■ AIM OF THE TASK ■
Starting at the line with "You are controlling", return every line through the final one of the data, word for word. Pictures stay out.

■ INFORMATION SUPPLIED ■
▽
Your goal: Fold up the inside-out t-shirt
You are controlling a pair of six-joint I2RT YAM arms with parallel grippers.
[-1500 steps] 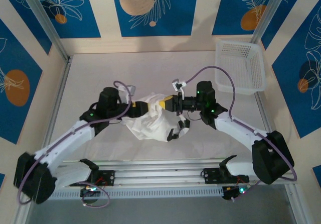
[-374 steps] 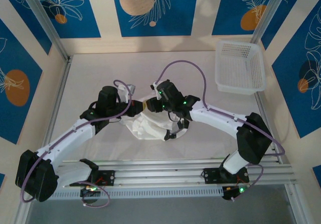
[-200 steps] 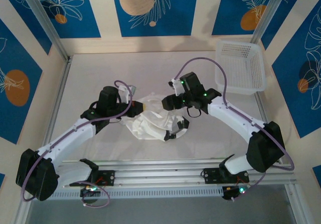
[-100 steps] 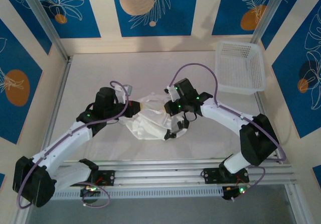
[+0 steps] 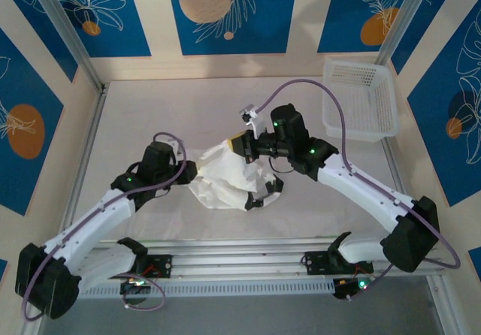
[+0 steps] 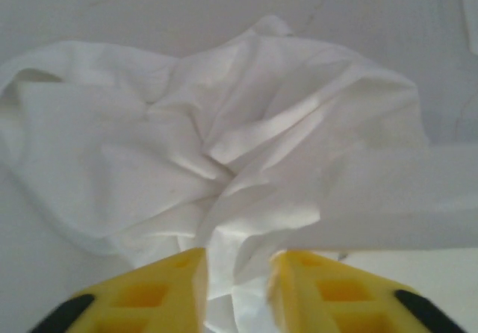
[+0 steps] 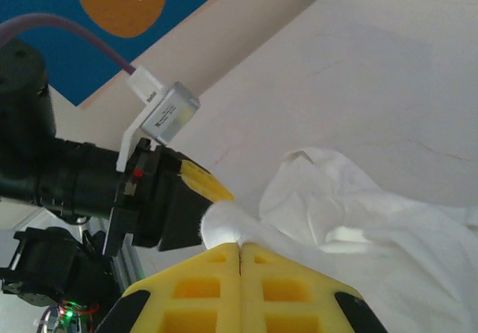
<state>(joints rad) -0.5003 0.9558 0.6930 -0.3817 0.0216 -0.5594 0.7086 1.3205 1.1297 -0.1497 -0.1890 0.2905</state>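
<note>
The white t-shirt (image 5: 225, 179) lies crumpled in a heap on the table between both arms. My right gripper (image 5: 240, 146) is at its far edge. In the right wrist view this gripper (image 7: 240, 245) is shut on a bunched fold of the t-shirt (image 7: 351, 221), which is pulled up taut. My left gripper (image 5: 192, 172) is at the heap's left side. In the left wrist view its yellow fingers (image 6: 153, 288) stand apart, open, with loose wrinkled t-shirt (image 6: 224, 154) cloth lying in the gap. The left gripper's yellow fingertips (image 7: 200, 184) also show close behind the pinched fold.
A white lattice basket (image 5: 360, 99) stands at the back right corner. Metal frame posts (image 5: 68, 38) run along the table's left and right sides. Black clamps (image 5: 263, 196) sit at the shirt's near right edge, and the arm bases line the near rail.
My right gripper closed on a fold of the shirt and lifted it back and to the right. My left gripper opened and drew back toward the near left.
</note>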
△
■ SOLUTION TO THE EXERCISE ■
You are controlling a pair of six-joint I2RT YAM arms with parallel grippers.
[-1500 steps] 
[-374 steps] 
[-200 steps] 
[-100 steps] 
[+0 steps] 
[+0 steps] 
[+0 steps] 
<state>(joints rad) -0.5003 0.9558 0.6930 -0.3817 0.0216 -0.5594 0.7086 1.3205 1.1297 -0.1497 -0.1890 0.2905</state>
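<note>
The white t-shirt (image 5: 225, 179) lies crumpled in a heap on the table between both arms. My right gripper (image 5: 240, 146) is at its far edge. In the right wrist view this gripper (image 7: 240, 245) is shut on a bunched fold of the t-shirt (image 7: 351, 221), which is pulled up taut. My left gripper (image 5: 192, 172) is at the heap's left side. In the left wrist view its yellow fingers (image 6: 153, 288) stand apart, open, with loose wrinkled t-shirt (image 6: 224, 154) cloth lying in the gap. The left gripper's yellow fingertips (image 7: 200, 184) also show close behind the pinched fold.
A white lattice basket (image 5: 360, 99) stands at the back right corner. Metal frame posts (image 5: 68, 38) run along the table's left and right sides. Black clamps (image 5: 263, 196) sit at the shirt's near right edge, and the arm bases line the near rail.
My right gripper closed on a fold of the shirt and lifted it back and to the right. My left gripper opened and drew back toward the near left.
</note>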

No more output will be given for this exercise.